Dans chaque galerie située sous la voie publique, des plaques gravées dans la
pierre indiquent, dès le XVIIIè siècle, le nom de la rue en surface et l'orientation
de la galerie.
Les équipes de l'IGC vont, durant plus de 200 ans faire des
carrières souterraines un des ensembles architecturaux les plus importants de
France. Guillaumot, possédant déjà une expérience de consolidation de vides
souterrains dans la région de Fécamp, pose les principes fondamentaux des opérations
de confortation.
La création de l'IGC sonna la fin de l'exploitation des carrières
souterraines à Paris.

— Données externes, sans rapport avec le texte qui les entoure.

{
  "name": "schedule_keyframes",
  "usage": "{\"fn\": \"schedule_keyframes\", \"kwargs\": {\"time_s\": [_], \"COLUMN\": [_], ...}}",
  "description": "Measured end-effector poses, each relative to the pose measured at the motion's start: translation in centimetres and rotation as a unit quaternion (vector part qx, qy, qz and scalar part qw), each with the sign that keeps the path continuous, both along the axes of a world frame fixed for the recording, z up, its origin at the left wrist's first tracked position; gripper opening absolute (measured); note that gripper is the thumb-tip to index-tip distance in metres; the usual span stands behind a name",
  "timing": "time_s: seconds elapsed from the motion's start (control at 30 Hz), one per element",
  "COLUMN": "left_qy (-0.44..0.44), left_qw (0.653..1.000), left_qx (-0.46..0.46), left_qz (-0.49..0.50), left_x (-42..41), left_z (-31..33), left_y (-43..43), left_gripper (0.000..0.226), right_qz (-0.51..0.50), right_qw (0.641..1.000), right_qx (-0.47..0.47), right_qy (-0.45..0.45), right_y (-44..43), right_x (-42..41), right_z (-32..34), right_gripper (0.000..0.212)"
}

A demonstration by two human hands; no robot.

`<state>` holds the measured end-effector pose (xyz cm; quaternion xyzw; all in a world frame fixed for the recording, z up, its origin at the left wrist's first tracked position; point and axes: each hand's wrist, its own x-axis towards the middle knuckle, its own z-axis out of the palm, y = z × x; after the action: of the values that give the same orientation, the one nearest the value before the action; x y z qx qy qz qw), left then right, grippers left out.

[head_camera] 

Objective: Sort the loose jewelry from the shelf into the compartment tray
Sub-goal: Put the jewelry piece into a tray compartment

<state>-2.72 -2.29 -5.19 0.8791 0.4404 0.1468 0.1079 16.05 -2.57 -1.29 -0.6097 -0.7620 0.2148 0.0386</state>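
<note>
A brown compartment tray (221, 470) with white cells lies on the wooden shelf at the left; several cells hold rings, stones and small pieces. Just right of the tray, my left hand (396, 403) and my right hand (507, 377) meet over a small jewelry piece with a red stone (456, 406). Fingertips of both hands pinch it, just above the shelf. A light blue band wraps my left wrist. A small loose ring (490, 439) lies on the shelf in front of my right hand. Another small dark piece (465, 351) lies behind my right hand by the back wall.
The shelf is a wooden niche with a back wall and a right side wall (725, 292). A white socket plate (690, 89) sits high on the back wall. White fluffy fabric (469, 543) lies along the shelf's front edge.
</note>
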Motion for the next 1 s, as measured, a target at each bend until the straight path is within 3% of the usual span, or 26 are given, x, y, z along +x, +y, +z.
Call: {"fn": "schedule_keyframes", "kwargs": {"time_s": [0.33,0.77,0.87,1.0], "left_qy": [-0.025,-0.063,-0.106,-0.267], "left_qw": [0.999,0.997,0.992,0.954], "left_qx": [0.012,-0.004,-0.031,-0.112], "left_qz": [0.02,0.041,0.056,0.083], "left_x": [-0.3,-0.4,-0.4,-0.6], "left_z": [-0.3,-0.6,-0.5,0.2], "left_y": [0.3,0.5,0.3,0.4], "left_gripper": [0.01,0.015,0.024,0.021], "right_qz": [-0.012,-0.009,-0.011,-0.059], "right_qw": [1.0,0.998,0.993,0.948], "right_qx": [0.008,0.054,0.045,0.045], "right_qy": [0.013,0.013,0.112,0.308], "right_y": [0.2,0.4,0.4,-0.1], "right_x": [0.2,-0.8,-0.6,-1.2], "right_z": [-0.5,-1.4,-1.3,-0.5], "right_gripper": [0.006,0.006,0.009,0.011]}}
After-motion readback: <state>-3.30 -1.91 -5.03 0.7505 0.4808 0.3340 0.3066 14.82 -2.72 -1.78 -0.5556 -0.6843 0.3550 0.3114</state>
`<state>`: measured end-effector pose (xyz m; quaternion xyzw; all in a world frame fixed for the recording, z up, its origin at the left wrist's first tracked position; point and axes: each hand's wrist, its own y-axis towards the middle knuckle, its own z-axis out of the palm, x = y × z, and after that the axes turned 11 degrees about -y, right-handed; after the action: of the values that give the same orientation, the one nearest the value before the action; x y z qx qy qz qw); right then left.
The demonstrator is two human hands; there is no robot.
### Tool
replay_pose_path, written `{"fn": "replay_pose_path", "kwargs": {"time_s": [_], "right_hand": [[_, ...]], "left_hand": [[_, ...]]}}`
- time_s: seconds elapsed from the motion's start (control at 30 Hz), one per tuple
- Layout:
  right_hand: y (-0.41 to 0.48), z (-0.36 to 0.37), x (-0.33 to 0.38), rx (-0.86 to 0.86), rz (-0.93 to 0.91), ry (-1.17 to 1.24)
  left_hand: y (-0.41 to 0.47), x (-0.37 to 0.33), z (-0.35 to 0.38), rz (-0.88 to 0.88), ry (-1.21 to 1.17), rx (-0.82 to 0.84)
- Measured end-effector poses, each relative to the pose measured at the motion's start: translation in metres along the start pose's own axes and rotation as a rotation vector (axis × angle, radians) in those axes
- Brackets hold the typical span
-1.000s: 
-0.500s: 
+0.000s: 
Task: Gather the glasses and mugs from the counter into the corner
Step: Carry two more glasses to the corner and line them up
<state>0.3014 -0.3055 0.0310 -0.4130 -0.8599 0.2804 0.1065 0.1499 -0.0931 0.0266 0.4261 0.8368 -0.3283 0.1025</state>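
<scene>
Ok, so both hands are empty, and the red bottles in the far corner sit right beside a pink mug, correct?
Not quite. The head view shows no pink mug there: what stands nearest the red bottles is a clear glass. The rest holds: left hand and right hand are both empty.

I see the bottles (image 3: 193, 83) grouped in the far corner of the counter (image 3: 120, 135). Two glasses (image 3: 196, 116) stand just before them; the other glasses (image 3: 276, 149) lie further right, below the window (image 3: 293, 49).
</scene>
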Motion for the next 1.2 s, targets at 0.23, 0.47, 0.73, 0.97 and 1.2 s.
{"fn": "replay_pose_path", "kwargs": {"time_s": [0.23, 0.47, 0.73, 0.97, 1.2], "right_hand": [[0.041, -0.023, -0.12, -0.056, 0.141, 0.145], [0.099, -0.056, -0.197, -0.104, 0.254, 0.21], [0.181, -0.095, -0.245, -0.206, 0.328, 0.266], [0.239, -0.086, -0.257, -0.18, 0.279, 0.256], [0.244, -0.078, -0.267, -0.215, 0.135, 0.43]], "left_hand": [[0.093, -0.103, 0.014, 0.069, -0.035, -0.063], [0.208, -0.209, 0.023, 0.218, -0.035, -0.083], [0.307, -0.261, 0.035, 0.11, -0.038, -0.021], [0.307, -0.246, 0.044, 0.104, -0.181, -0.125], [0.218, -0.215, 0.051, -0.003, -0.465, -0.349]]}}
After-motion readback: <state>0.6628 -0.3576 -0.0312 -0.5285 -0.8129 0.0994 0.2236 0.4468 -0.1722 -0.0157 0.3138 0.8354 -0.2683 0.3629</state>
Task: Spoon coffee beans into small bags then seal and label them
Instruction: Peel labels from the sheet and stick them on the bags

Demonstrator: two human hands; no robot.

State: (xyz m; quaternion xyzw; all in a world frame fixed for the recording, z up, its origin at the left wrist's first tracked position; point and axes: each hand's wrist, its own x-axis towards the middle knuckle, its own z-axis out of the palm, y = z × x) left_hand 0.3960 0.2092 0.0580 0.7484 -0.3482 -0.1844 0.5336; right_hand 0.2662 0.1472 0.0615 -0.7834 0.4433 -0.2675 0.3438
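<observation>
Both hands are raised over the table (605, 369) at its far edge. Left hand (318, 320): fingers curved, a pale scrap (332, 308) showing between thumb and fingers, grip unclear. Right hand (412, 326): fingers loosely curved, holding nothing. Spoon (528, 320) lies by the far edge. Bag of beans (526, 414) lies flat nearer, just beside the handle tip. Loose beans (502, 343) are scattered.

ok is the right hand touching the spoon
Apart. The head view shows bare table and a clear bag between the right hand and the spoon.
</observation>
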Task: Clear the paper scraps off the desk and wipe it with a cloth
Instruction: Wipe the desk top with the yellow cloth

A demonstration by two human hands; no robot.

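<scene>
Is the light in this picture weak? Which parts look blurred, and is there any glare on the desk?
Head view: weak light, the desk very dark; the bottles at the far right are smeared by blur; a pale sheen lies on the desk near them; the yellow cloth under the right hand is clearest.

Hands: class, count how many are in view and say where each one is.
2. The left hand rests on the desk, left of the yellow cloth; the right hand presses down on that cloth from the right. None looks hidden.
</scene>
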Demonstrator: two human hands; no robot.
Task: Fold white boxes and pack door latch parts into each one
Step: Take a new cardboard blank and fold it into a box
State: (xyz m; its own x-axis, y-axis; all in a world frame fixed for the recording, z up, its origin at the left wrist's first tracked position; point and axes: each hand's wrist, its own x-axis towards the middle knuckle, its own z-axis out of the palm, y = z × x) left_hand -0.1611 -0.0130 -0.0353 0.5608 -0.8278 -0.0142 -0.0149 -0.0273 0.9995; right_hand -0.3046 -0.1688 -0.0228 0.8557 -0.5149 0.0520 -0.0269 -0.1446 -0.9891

Après un an et demi de fonctionnement, on
reprocha à Guillaumot ses travaux trops coûteux et surtout pas
toujours situés sous les voies royales. Ainsi, dès 1779, Guillaumot
inaugura t'il un système de confortation répondant à un
vrai plan d'urbanisme souterrain. Il fallait dorénavant ne plus se contenter
des cavités connues ou trouvées, mais partir méthodiquement
à la recherche du domaine souterrain des rues du domaine royal. On ne
se déplaçait plus par les galeries sinueuses héritées
des carriers, mais on établissait des voies publiques souterraines, sous
celles de surface. Afin de délimiter l'espace public en profondeur, l'IGC
foncait 2 galeries parallèles courant à la verticale des façades
des maisons. Ainsi les propriétaires privés, responsables des
confortations sous leur bâtiments, auraient-ils accès à
leur terrains sous-minés. Ces galerie principales étaient réunies
par des galeries transversales. L'espace intermédiaire était soigneusement
comblé. Des plaques de rues indiquaient le nom de chaque galerie correspondant
au nom de la rue de surface suivie de son orientation ("couchant"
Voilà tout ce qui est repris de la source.